Soybean Futures Rebound on Strong Export Sales and Crude Oil Support
Soybean futures closed the week higher following robust new-crop export sales to China and Mexico, signaling sustained global demand despite a larger projected Brazilian harvest.
Soybean futures rebounded from late-week losses to close Friday with daily gains of 4.5 to 9.5 cents. The August contract settled at $12.045, finishing the week up 12.75 cents, while the November contract rose 12.25 cents over the same period. The cmdtyView national average cash bean price also advanced 10.75 cents to $11.6675.
The upward momentum was driven by fresh export business reported by the US Department of Agriculture. Private sales for new crop included 340,000 metric tons destined for China, 256,634 metric tons for Mexico, and 110,000 metric tons to unknown locations.
These additions bring total old crop soybean sales, including shipments and unshipped volumes, to 41.324 million metric tons. This figure aligns precisely with the USDA export projection, reflecting a steady 101 percent average of the projection over the last three years. While shipments sit at 38.18 million metric tons, or 92 percent of the USDA projection, new crop business has now reached 4.598 million metric tons.

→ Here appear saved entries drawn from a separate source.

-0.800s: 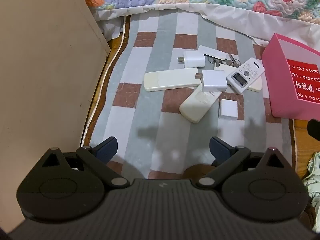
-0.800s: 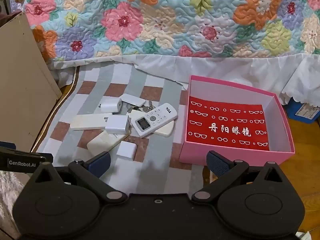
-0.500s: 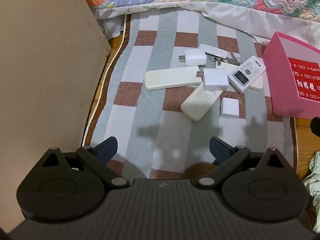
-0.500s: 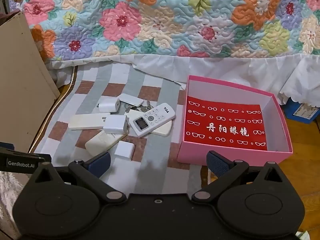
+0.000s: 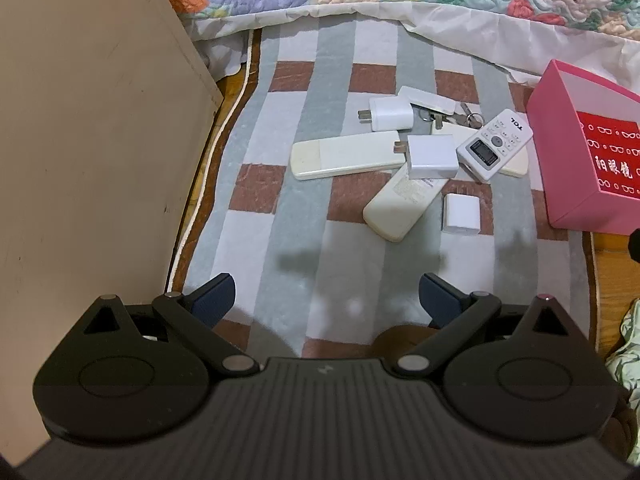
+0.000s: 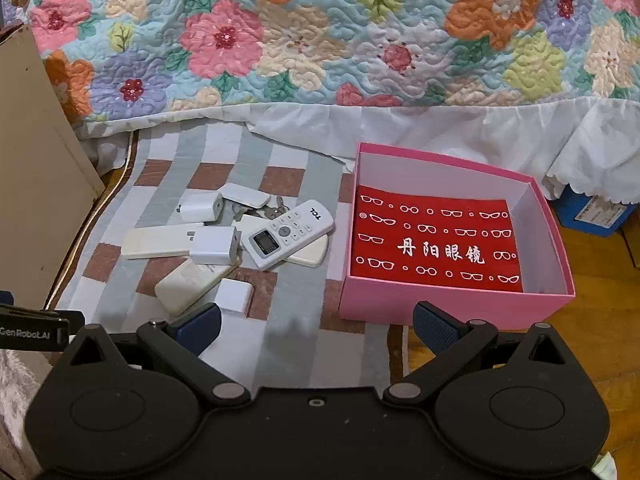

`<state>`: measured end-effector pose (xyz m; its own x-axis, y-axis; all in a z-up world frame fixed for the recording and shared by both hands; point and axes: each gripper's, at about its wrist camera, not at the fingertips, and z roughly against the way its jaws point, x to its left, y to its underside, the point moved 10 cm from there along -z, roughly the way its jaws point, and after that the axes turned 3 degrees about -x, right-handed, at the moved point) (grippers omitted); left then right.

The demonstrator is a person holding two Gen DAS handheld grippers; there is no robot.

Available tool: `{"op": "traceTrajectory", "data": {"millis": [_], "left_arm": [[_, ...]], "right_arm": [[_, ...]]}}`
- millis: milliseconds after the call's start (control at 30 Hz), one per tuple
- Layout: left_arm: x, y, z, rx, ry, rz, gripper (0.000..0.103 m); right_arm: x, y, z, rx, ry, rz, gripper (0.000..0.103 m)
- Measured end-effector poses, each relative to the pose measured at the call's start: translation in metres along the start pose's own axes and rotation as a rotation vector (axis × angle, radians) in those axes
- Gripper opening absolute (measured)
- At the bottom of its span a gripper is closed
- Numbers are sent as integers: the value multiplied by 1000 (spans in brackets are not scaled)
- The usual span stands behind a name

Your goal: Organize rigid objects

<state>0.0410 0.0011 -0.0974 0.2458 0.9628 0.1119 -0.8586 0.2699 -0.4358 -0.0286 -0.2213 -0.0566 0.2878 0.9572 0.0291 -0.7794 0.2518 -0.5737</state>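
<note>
A heap of white things lies on a checked mat (image 5: 304, 208): a long cream remote (image 5: 344, 156), a second cream remote (image 5: 400, 208), a white remote with a screen (image 5: 494, 145) (image 6: 288, 234), three white plug adapters (image 5: 432, 157) (image 5: 390, 113) (image 5: 461, 214), a flat white case (image 5: 426, 100) and keys (image 5: 466, 116). An open pink box (image 6: 452, 308) with a red printed bottom stands to their right, nothing in it. My left gripper (image 5: 326, 300) hovers open over bare mat, short of the heap. My right gripper (image 6: 316, 330) is open above the box's near wall and the mat.
A beige cabinet side (image 5: 92, 140) rises along the mat's left edge. A flowered quilt (image 6: 320, 32) with a white frill hangs behind. A blue box (image 6: 592, 216) sits on the wooden floor at far right. Pale green cloth (image 5: 628, 360) lies lower right in the left wrist view.
Both grippers have drawn back and up a little, so the heap and the pink box sit slightly lower and smaller in view. Nothing on the mat has moved.
</note>
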Motion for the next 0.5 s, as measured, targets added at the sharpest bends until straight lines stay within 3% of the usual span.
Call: {"op": "traceTrajectory", "data": {"millis": [500], "left_arm": [[-5,1,10,-53,8,-38,100]], "right_arm": [[-3,4,-3,21,10,-5,103]]}}
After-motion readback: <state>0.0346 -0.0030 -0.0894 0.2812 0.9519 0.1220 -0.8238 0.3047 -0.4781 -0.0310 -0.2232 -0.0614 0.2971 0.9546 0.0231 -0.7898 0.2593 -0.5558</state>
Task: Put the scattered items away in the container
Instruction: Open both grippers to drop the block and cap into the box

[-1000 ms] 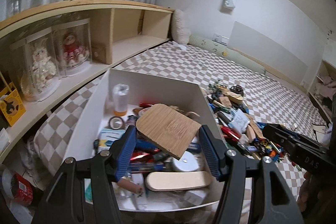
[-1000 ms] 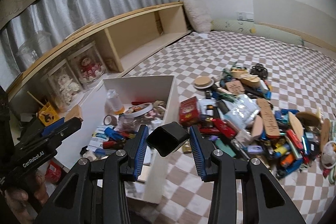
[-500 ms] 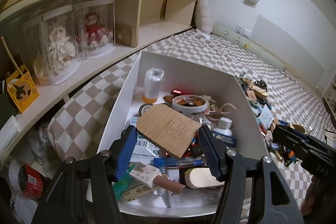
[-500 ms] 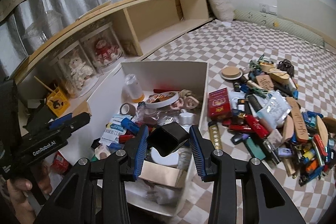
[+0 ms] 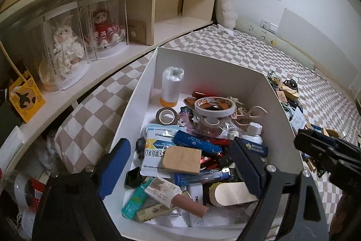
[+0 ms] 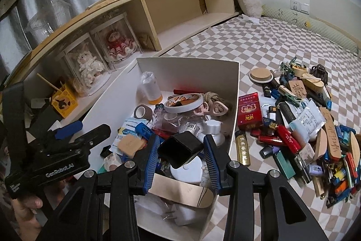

Market dynamics diverged across related agricultural commodities, highlighting shifting crush margins for processors. Soymeal futures declined by $2.70 to $3.90, with the August contract slipping 20 cents over the week. Conversely, soy oil futures rallied 115 to 238 points, as the August contract surged 435 points. This strength was underpinned by broader energy markets, with crude oil climbing $3.50 per barrel at midday and heating oil rising to $4.083 per gallon.
Commitment of Traders data for the week ending July 14 indicates measured positioning among speculative funds. Traders added a modest 4,009 contracts to their net long position in soybean futures and options, bringing the total net long to 72,688 contracts by Tuesday. This suggests cautious bullishness rather than aggressive speculation.
Looking ahead, investors must balance this robust US demand against expanding South American supply. Safras & Mercado estimates the Brazilian soybean crop for the 2026/27 season at 180.1 million metric tons. If realized, this would represent a 1.8 million metric ton increase from the previous year, potentially capping long-term price rallies.